Cautionary tales, indeed. The LRE and the IEP FAPE MUST PROVIDE A MEANINGFUL BENEFIT! The IEP FAPE requirement is learning—not just good grades or “passing.”

See the following cases, where the districts demonstrated that grades were valid.

Appropriate policies and practices that won the day.

J.A. v. Mountain Lakes Board of Education, 46 IDELR 164 (DC NJ 2006). Case dealt with a high school student with a mild learning disability who performed well in honors and advanced placement classes. Parents alleged that his grades were “gifts.”

The court credited the teachers, who testified that he was functioning “in conformity with the grade they each gave him.” The court found no evidence supported the parents’ allegation that the high school student’s passing grades and performance in honors and advanced placement courses were “the result of grade inflation…or falsification.” [T]here is simply no credible evidence in the record to support such a contention.”

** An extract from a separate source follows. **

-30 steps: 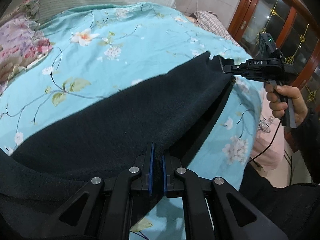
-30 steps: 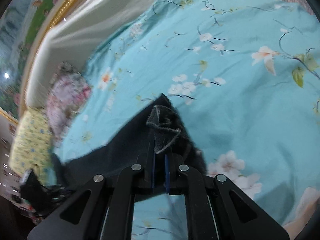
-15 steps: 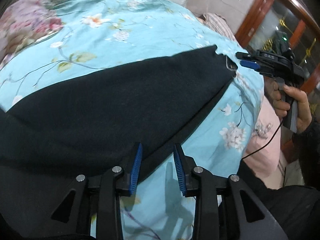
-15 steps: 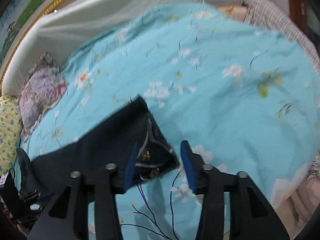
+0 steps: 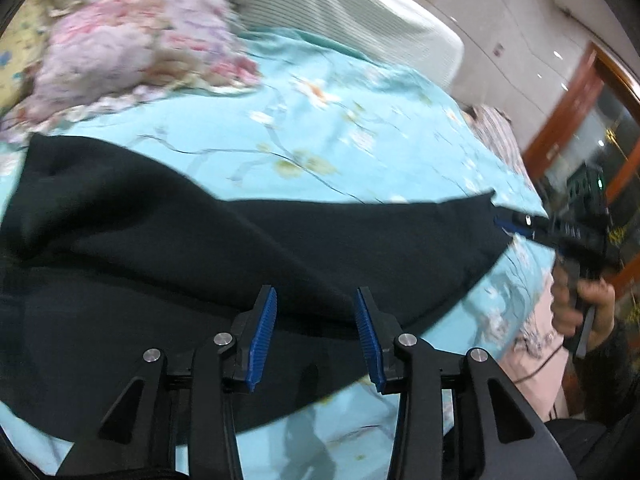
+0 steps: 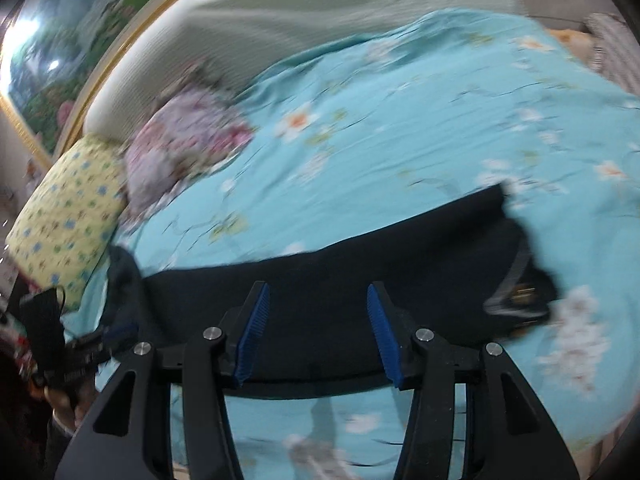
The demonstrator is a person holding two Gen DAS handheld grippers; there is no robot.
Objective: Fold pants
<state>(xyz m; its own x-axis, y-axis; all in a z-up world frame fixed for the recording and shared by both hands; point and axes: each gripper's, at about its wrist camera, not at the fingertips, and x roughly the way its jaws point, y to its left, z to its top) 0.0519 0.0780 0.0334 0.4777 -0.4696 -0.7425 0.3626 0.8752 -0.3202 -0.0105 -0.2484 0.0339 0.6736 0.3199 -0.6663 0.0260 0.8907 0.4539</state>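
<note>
Dark pants [image 5: 168,264] lie stretched flat across the blue floral bedspread [image 5: 320,140]. My left gripper [image 5: 316,336] is open and empty, just above the pants' near edge. My right gripper [image 6: 318,336] is open and empty over the middle of the pants [image 6: 360,264]; their waistband end with a grey strip and metal button [image 6: 516,292] lies to the right. The right gripper also shows in the left wrist view [image 5: 516,226], at the pants' far end. The left gripper shows in the right wrist view [image 6: 104,336], at far left.
A pink floral pillow [image 5: 132,44] and a yellow patterned pillow [image 6: 64,216] lie at the head of the bed by a pale headboard [image 6: 320,20]. A wooden glass-door cabinet [image 5: 592,128] stands beyond the bed's right side. A pink cloth [image 5: 532,344] hangs at the bed's edge.
Both grippers let go of the pants and opened wide. The pants now lie flat on the bedspread, and both grippers have pulled back from the fabric's ends.
</note>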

Leighty v. Laurel School District, 46 IDELR 214 (D.C. W. PA 2006). Case involved a teenager with learning disabilities whose parents had placed her in a private school for which they were seeking public funding. The district prevailed.

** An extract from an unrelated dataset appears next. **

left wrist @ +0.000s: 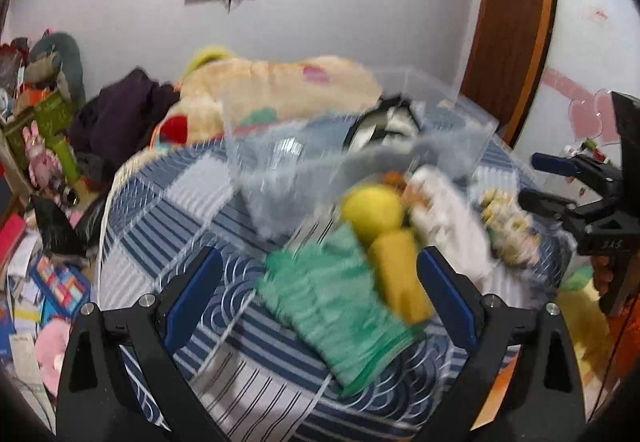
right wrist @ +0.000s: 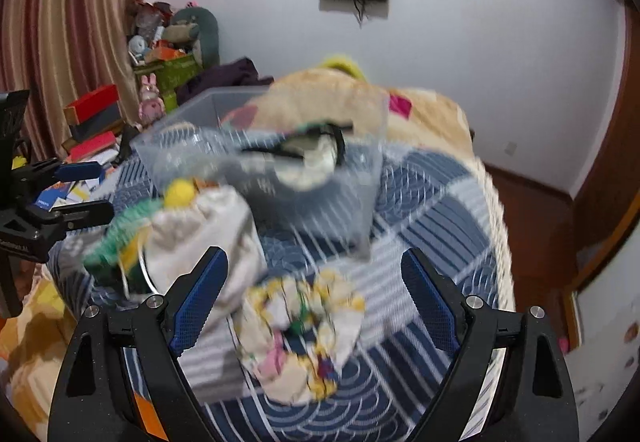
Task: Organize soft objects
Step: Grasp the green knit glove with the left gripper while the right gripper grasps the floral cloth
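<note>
Lying on bed (right wrist: 432,178) — green cloth (left wrist: 336,306), patterned cloth (right wrist: 308,334), clear bin (right wrist: 264,162); L gripper (left wrist: 320,294) & R gripper (right wrist: 314,302) jaws wide apart, holding nothing.

The bedspread (left wrist: 168,210) is navy and pale blue with white stripes and arc patterns. On it lie a green ribbed cloth (left wrist: 336,306), a yellow toy (left wrist: 384,234) and a white cloth (right wrist: 208,234). The printed cloth (right wrist: 304,330) is cream with yellow, pink and green patches. The bin (right wrist: 180,146) is clear grey plastic. The blanket (left wrist: 272,90) is beige with pink, red and teal marks. The curtain (right wrist: 60,22) has maroon and tan stripes. Gripper pads (right wrist: 200,302) are blue on black frames.
</note>
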The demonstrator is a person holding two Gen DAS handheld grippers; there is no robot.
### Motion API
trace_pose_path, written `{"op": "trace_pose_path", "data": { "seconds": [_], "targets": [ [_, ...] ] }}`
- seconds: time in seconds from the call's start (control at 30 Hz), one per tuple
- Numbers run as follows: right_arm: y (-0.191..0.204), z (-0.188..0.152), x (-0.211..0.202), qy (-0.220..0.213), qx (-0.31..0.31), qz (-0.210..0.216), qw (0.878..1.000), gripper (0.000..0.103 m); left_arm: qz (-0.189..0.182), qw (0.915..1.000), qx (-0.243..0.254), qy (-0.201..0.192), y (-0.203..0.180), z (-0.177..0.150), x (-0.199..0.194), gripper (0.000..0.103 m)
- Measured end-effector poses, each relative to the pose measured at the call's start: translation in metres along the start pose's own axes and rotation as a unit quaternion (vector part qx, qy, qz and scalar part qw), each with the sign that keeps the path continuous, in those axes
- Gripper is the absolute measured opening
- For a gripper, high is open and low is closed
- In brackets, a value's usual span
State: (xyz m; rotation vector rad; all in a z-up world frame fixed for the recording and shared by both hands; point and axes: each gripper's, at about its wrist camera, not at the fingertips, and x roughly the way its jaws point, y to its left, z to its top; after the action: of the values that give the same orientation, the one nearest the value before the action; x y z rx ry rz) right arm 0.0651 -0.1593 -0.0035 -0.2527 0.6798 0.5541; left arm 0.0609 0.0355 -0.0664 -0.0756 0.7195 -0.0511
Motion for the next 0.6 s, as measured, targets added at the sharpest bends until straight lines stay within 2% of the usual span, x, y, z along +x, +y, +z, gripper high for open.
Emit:
{"op": "trace_pose_path", "data": {
  "seconds": [0.2, 0.33, 0.4, 0.47, 0.53, 0.6],
  "targets": [
    [-0.004, -0.024, 0.015, 0.039, 0.018, 0.013, 0.999, 0.087, 0.013, 0.9992, -0.009, 0.036, 0.011, -0.024, 0.019, 0.097],
    [-0.002, -0.031, 0.021, 0.049, 0.022, 0.016, 0.998, 0.083, -0.007, 0.9989, -0.007, 0.046, 0.011, -0.034, 0.025, 0.08],
    [-0.002, -0.031, 0.024, 0.052, 0.022, 0.018, 0.998, 0.075, -0.015, 0.9989, -0.008, 0.043, 0.01, -0.037, 0.026, 0.075],
    [0.0, -0.031, 0.023, 0.05, 0.018, 0.019, 0.998, 0.062, -0.025, 0.9989, -0.009, 0.038, 0.009, -0.038, 0.025, 0.063],
    [0.002, -0.031, 0.021, 0.048, 0.014, 0.026, 0.998, 0.051, -0.036, 0.9988, -0.01, 0.033, 0.008, -0.039, 0.023, 0.056],
    [0.003, -0.032, 0.02, 0.046, 0.012, 0.032, 0.998, 0.042, -0.045, 0.9985, -0.007, 0.03, 0.007, -0.04, 0.021, 0.046]
  ]
}}
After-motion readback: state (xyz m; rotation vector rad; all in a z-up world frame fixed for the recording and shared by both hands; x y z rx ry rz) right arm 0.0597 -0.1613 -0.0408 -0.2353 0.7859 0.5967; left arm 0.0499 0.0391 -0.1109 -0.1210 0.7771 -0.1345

Among the evidence demonstrating progress were

  • The special education teacher’s testimony about Amy’s progress “was based on very detailed information about the steps used in the SRA program.” These involved prereading skills, letter sounds, word attack skill, and a final focus on skills application. The teacher compared Amy’s skills at the beginning of the program and later and found a “remarkable improvement.”
  • The speech therapist testified about periodic adjustments in Amy’s program as she mastered certain skills.